SIMON: Those days have changed. That much has changed certainly. What color is your Volvo?

GORDON: It's cherry red.

SIMON: Uh-huh. Still, right?

GORDON: Still same color it came out of the showroom.

SIMON: Is there a secret to keeping your car in tiptop shape?

GORDON: You know, it just takes a certain amount of responsibility. So, you know, I try to drive sensibly. I'm not the first one out from the traffic light. I'm not the last guy to hit the brakes coming to the next stop sign. You know, I drive at that one speed. I don't constantly accelerate and cut in and out of traffic. I pick a lane and I stay in it.

SIMON: If I might put this nicely, do you ever get tired of just having essentially had one car for most of your adult life?

GORDON: I bought a car that I really loved. I mean, I bought the car on a Friday night, took my folks for a short ride with it. And I continued to drive it all of Friday night, all day Saturday, all day Sunday. And Monday morning at 8 o'clock I was back at the dealership for its first checkup - 1,500 miles. So...

SIMON: Oh, my gosh.

GORDON: I mean, you know, it's like anything else. Things that are new eventually get old and people get tired of it. Well, I kept it past the point where it got old and tired. It's now something unique and it's a great way to meet people, you know. It's a great conversation breaker.
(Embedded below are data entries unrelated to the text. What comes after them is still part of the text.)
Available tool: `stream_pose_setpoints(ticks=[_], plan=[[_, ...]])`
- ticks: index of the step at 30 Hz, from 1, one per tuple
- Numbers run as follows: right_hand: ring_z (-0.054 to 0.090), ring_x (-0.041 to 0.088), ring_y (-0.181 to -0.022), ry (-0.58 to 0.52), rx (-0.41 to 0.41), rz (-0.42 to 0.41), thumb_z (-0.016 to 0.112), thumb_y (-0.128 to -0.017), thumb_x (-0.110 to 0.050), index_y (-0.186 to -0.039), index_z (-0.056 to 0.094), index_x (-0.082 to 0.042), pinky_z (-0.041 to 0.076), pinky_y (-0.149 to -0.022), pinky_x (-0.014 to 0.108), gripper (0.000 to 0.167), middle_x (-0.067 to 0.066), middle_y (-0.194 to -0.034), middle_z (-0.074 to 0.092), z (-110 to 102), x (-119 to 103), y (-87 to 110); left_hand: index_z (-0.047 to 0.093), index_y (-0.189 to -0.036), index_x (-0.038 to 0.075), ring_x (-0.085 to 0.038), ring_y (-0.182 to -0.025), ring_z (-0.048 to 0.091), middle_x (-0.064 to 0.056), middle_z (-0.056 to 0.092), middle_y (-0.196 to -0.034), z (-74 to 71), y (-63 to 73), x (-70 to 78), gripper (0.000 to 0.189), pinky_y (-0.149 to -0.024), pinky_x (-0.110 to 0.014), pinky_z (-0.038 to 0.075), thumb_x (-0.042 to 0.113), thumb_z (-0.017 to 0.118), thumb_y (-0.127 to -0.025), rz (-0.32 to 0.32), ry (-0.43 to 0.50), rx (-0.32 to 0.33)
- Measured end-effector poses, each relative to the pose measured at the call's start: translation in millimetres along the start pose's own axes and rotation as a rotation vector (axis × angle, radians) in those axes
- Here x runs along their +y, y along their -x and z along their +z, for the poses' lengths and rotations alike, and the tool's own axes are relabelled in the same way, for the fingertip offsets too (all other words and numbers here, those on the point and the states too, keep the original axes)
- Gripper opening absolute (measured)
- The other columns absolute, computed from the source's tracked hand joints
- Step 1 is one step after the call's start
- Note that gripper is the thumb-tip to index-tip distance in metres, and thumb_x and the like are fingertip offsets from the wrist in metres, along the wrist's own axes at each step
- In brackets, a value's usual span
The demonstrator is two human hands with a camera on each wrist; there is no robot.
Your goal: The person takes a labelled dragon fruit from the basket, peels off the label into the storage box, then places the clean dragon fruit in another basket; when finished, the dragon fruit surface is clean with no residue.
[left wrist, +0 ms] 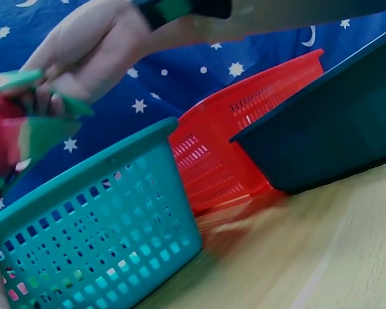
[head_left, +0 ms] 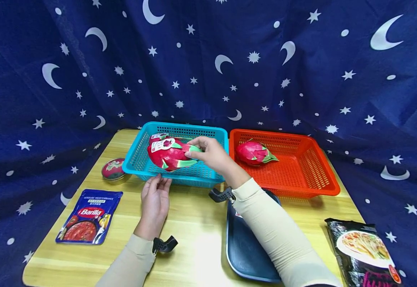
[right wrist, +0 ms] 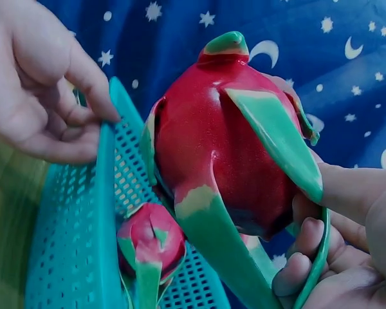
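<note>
My right hand (head_left: 208, 153) pinches a red dragon fruit (head_left: 170, 155) by its green leaf tips, holding it above the teal basket (head_left: 190, 182). A white label is stuck on the fruit's far end. Beneath it, a second dragon fruit (right wrist: 153, 235) lies inside the basket, mostly hidden in the head view. My left hand (head_left: 156, 201) grips the front rim of the teal basket, its fingers bent at the edge. Another dragon fruit (head_left: 253, 152) lies at the left side of the red basket (head_left: 301, 191), next to the teal one.
A dark tray (head_left: 245, 255) stands in front of the red basket, partly under my right forearm. At left are a round tin (head_left: 113, 170) and a blue Barilla pouch (head_left: 90, 217). A black food packet (head_left: 364, 251) lies at the right edge. A starry blue cloth (head_left: 208, 59) hangs behind.
</note>
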State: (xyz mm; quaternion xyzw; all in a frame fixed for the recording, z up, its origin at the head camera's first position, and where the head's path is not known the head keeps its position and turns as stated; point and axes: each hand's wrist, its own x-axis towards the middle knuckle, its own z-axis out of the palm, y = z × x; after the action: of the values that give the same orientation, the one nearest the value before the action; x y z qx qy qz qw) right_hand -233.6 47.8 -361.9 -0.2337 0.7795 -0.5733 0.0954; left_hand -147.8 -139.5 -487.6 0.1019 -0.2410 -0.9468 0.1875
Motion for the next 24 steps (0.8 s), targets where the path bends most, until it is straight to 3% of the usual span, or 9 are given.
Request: stream_pose_setpoints(ticks=[5,9,12,15,19,24], plan=[[0.066,0.04,-0.098,-0.092,-0.041,0.005,0.079,-0.098,-0.012,-0.125,0.071,-0.004,0.054,-0.084,0.041,0.029,0.011,-0.1,0.073,-10.3,-1.6,27.0,0.059,-0.092,0.001,-0.022,-0.083,0.063,-0.013,0.061,-0.088,-1.4,-1.1,0.6,0.021,-0.093,-0.036,0.058,-0.005,0.048,-0.11,-0.009,-0.012,0.008],[0.066,0.039,-0.092,-0.124,-0.08,-0.023,0.077,-0.096,-0.005,-0.124,0.069,0.001,0.055,-0.08,0.036,0.029,0.012,-0.096,0.072,-14.8,0.9,52.3,0.058,-0.086,0.002,-0.018,-0.079,0.059,-0.009,0.059,-0.086,-2.9,-2.3,2.7,0.027,-0.083,-0.029,0.056,-0.008,0.045,-0.108,-0.01,-0.033,-0.018],[0.067,0.036,-0.09,-0.165,-0.117,-0.024,0.077,-0.095,0.0,-0.123,0.068,0.005,0.055,-0.076,0.032,0.03,0.011,-0.096,0.073,-13.3,7.3,69.5,0.057,-0.086,0.004,-0.016,-0.073,0.059,-0.006,0.062,-0.085,-5.3,-2.5,6.5,0.025,-0.073,-0.026,0.053,-0.003,0.05,-0.109,-0.028,-0.085,-0.038],[0.068,0.034,-0.092,-0.204,-0.149,0.006,0.077,-0.095,0.002,-0.122,0.067,0.004,0.056,-0.077,0.031,0.029,0.012,-0.098,0.073,-11.1,17.3,83.2,0.056,-0.091,0.006,-0.014,-0.072,0.062,-0.005,0.064,-0.086,-7.8,-2.6,10.2,0.018,-0.071,-0.023,0.056,0.007,0.059,-0.109,-0.082,-0.158,-0.042],[0.069,0.03,-0.097,-0.254,-0.208,0.058,0.076,-0.094,0.003,-0.119,0.066,0.004,0.058,-0.082,0.032,0.027,0.016,-0.104,0.072,-6.2,31.2,95.0,0.056,-0.099,0.006,-0.018,-0.088,0.069,-0.008,0.068,-0.093,-10.1,-3.1,14.6,0.016,-0.086,-0.029,0.06,0.015,0.067,-0.106,-0.134,-0.239,-0.027],[0.066,0.027,-0.098,-0.254,-0.269,0.094,0.077,-0.094,0.002,-0.117,0.066,0.003,0.057,-0.082,0.029,0.026,0.015,-0.104,0.07,3.1,43.8,97.2,0.057,-0.108,0.004,-0.022,-0.1,0.07,-0.011,0.067,-0.1,-13.8,-3.8,18.5,0.014,-0.102,-0.036,0.053,0.013,0.067,-0.106,-0.17,-0.261,-0.014]])
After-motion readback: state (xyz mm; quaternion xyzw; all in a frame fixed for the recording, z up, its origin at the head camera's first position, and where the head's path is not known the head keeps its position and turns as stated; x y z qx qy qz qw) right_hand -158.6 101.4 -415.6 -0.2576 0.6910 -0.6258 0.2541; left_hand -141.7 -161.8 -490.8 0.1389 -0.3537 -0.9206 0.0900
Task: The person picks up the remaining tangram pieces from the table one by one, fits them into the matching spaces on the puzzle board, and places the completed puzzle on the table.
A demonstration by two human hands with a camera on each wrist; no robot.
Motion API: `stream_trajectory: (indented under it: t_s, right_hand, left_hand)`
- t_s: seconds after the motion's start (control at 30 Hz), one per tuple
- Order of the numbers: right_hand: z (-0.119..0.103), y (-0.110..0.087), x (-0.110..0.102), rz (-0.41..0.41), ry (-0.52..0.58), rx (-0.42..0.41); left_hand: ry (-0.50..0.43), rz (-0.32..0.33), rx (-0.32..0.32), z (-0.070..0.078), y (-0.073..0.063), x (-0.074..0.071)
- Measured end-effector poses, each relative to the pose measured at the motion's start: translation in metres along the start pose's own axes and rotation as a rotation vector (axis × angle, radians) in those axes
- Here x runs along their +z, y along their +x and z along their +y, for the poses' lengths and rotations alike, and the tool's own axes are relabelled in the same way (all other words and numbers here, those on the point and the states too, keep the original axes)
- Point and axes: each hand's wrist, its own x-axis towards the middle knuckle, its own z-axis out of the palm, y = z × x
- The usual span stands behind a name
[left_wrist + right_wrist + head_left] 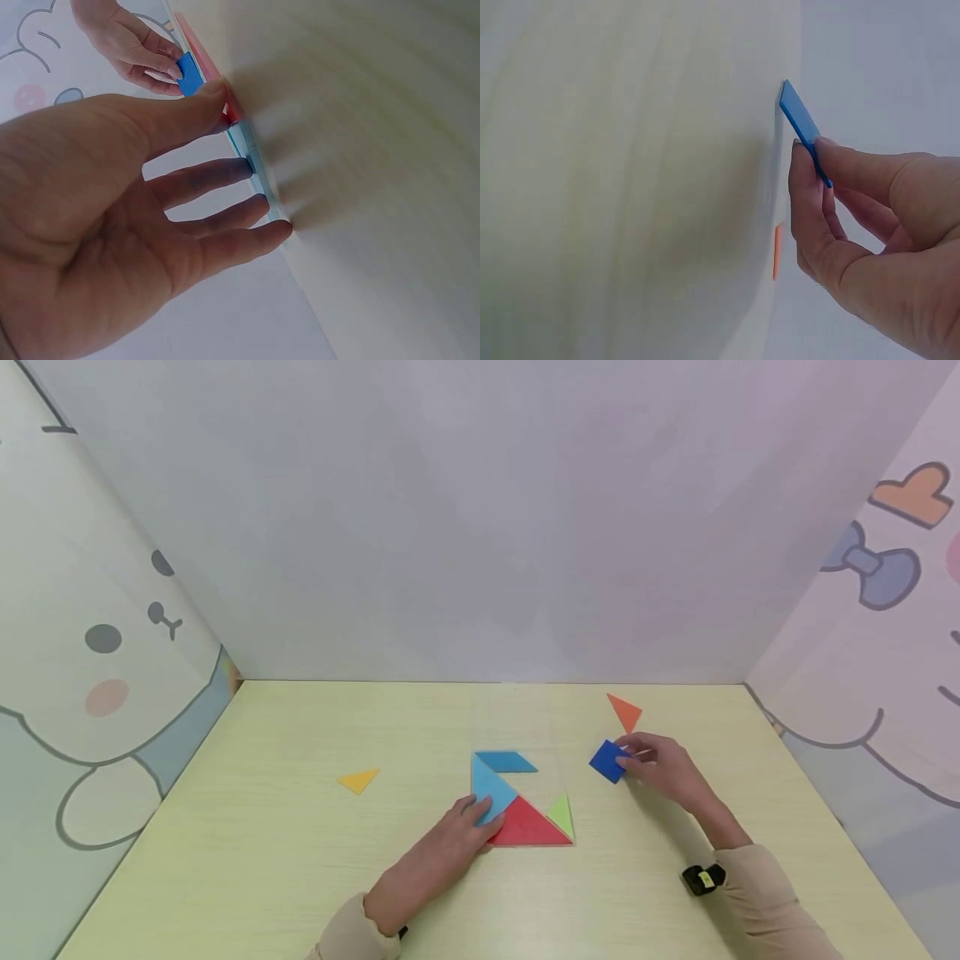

SIMON: Have you ever talked to the Car Guys?

GORDON: Click and Clack?

SIMON: Yeah.

GORDON: Oh, no, I've never spoken to them. No.

SIMON: I mention it because they're retiring and your car is still going on.

GORDON: Oh, is that right? Are they retiring?

SIMON: Yeah. Yes. Yeah.

GORDON: Oh, that's too bad.

(LAUGHTER)

SIMON: Yes, it is.

GORDON: I hope they'll be around for at least another year in case I have a problem.

(LAUGHTER)

SIMON: Irv Gordon is the owner of the world's most driven car, according to Guinness World Records. His 1966 Volvo is set to hit 3 million miles next year.

Thanks so much. Happy trails to you, Mr. Gordon.

GORDON: Well, thank you very much. And I really appreciate your interest.

SIMON: This is NPR News.

Copyright © 2012 NPR. All rights reserved. No quotes from the materials contained herein may be used in any media without attribution to NPR. This transcript is provided for personal, noncommercial use only, pursuant to our Terms of Use. Any other use requires NPR's prior permission. Visit our permissions page for further information.

NPR transcripts are created on a rush deadline by a contractor for NPR, and accuracy and availability may vary. This text may not be in its final form and may be updated or revised in the future. Please be aware that the authoritative record of NPR's programming is the audio.

Comments

 

Please keep your community civil. All comments must follow the NPR.org Community rules and terms of use, and will be moderated prior to posting. NPR reserves the right to use the comments we receive, in whole or in part, and to use the commenter's name and location, in any medium. See also the Terms of Use, Privacy Policy and Community FAQ.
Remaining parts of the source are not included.